### YOUR GOAL
Could you copy the data that follows exactly as written, but drop the pictures?

### DATA SHOWN
--*--

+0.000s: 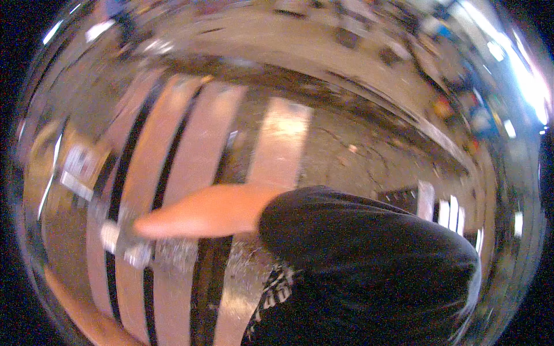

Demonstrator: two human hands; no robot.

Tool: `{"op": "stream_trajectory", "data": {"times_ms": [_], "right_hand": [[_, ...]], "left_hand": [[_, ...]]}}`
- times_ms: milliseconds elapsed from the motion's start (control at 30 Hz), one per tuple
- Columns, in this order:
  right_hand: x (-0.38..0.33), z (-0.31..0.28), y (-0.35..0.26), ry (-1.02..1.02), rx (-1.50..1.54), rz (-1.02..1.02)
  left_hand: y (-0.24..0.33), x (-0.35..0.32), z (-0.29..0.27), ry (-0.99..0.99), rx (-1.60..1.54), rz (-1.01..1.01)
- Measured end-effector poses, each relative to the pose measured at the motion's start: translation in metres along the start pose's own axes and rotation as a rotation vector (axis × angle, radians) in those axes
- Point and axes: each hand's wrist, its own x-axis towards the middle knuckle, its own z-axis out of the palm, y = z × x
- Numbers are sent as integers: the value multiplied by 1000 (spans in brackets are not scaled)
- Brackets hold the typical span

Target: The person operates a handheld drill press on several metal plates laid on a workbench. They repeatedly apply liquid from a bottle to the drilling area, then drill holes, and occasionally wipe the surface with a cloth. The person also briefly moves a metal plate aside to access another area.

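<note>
The picture is heavily motion-blurred. One bare forearm reaches out of a black sleeve (346, 248) toward the left; it looks like my left arm. My left hand (144, 226) ends over long pale wooden planks (196, 155) that lie side by side with dark gaps between them. Just below the hand is a small grey-and-white object (124, 247), blurred. I cannot tell whether the fingers hold it or only hover over it. My right hand is not in view.
The planks rest on a rough concrete floor (358, 150). Another separate plank (280, 144) lies to the right. Pale slatted pieces (444, 210) stand at the right. Blurred clutter and bright lights line the far edge.
</note>
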Motion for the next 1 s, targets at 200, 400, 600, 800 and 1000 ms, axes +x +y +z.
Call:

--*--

### REPLY TO THE EXERCISE
+0.000s: 

Demonstrator: two human hands; no robot.

Tool: `{"op": "stream_trajectory", "data": {"times_ms": [_], "right_hand": [[_, ...]], "left_hand": [[_, ...]]}}`
- times_ms: milliseconds elapsed from the motion's start (control at 30 Hz), one per tuple
- Columns, in this order:
  right_hand: x (-0.38..0.33), z (-0.31..0.28), y (-0.35..0.26), ry (-1.02..1.02), rx (-1.50..1.54), rz (-1.02..1.02)
  left_hand: y (-0.24..0.33), x (-0.35..0.32), z (-0.29..0.27), ry (-0.99..0.99), rx (-1.60..1.54), rz (-1.01..1.01)
- Measured end-effector poses, each relative to the pose measured at the motion's start: translation in metres along the start pose's own axes and rotation as a rotation vector (axis × angle, radians) in those axes
- Point and axes: each hand's wrist, its own x-axis towards the middle knuckle, its own z-axis out of the palm, y = z × x
- Numbers are sent as integers: the value multiplied by 1000 (spans in brackets are not scaled)
- Brackets hold the typical span

Target: The person operates a handheld drill press on several metal plates laid on a workbench. They repeatedly apply liquid from a bottle to the drilling area, then drill holes, and occasionally wipe the surface with a cloth. The person also briefly moves a metal plate aside to access another area.

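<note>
The picture is heavily motion-blurred. One bare forearm reaches out of a black sleeve (346, 248) toward the left; it looks like my left arm. My left hand (144, 226) ends over long pale wooden planks (196, 155) that lie side by side with dark gaps between them. Just below the hand is a small grey-and-white object (124, 247), blurred. I cannot tell whether the fingers hold it or only hover over it. My right hand is not in view.
The planks rest on a rough concrete floor (358, 150). Another separate plank (280, 144) lies to the right. Pale slatted pieces (444, 210) stand at the right. Blurred clutter and bright lights line the far edge.
</note>
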Motion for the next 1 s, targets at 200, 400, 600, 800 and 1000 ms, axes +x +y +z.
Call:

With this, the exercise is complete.